ACTION ITEM:
Nothing but the lines from the one with "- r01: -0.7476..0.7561" down to the one with "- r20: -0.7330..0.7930" should be returned, exactly and with both ends included, from the material below.

COLLECTED DATA:
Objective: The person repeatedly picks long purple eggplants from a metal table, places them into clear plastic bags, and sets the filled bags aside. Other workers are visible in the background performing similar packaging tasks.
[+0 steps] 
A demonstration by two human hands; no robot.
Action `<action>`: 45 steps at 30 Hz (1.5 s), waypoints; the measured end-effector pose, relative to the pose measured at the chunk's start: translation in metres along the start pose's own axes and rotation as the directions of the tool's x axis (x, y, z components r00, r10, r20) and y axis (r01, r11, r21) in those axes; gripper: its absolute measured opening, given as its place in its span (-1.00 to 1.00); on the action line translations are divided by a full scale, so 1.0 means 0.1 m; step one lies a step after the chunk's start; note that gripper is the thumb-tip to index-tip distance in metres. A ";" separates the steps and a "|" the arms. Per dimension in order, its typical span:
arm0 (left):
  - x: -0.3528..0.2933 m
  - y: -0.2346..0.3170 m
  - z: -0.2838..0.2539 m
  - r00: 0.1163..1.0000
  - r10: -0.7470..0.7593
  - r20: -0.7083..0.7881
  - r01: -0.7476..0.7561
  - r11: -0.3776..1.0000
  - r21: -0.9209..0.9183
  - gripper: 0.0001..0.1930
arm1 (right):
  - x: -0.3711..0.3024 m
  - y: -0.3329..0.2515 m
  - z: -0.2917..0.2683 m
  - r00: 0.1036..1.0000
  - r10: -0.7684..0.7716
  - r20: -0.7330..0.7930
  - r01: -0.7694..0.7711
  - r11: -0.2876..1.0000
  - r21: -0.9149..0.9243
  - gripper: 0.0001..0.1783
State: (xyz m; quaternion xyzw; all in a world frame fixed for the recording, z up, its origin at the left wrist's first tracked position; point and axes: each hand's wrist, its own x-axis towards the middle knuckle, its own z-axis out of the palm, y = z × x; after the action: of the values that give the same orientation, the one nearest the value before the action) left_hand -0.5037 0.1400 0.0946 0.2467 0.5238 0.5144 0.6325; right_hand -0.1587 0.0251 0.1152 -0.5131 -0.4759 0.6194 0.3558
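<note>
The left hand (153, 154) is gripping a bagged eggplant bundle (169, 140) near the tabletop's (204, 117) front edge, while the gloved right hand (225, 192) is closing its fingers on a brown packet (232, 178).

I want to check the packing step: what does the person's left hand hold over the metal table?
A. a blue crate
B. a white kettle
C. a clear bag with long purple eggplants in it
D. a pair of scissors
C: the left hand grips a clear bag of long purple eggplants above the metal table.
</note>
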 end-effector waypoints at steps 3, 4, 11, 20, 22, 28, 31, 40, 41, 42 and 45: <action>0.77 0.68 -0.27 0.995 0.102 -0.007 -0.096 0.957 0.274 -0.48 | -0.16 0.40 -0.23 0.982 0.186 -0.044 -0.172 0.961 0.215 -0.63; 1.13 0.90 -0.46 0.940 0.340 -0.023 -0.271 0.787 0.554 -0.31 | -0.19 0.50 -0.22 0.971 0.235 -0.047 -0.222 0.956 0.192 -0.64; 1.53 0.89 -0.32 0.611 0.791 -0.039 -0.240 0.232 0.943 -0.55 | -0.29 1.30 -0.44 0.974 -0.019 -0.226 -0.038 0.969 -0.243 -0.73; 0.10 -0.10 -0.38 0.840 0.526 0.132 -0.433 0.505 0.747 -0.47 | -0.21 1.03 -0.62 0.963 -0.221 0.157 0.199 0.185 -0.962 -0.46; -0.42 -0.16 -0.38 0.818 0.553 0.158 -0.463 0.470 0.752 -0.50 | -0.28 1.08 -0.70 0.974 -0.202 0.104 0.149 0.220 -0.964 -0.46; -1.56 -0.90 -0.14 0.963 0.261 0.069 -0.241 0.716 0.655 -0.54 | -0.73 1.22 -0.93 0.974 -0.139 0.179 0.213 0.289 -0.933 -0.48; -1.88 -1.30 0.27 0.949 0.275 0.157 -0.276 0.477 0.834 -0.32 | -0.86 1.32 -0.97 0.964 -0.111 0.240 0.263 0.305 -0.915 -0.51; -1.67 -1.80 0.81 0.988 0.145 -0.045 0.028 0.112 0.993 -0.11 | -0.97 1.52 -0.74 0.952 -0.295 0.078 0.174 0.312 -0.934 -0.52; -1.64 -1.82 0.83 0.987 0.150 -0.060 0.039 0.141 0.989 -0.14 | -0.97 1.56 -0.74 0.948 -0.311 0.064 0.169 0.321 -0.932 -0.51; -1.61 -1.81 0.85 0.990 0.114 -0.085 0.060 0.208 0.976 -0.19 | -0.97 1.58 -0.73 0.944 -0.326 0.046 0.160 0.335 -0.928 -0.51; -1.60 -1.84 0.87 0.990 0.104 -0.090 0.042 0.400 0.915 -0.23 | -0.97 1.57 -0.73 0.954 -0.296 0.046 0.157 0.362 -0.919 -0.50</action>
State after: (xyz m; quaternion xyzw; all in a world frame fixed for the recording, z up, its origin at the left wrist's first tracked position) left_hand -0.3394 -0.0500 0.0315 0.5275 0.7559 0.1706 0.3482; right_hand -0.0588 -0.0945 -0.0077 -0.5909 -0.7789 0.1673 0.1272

SOLUTION TO THIS TASK:
  - r01: -0.7476..0.7561
  - r11: -0.3776..1.0000
  - r21: -0.9209..0.9183
  - gripper: 0.0001..0.1930
arm1 (right):
  - x: -0.3711..0.3024 m
  - y: -0.3329..0.2515 m
  - z: -0.2917..0.2683 m
  - r00: 0.1036..1.0000
  - r10: -0.7684..0.7716
  - r20: -0.7330..0.7930

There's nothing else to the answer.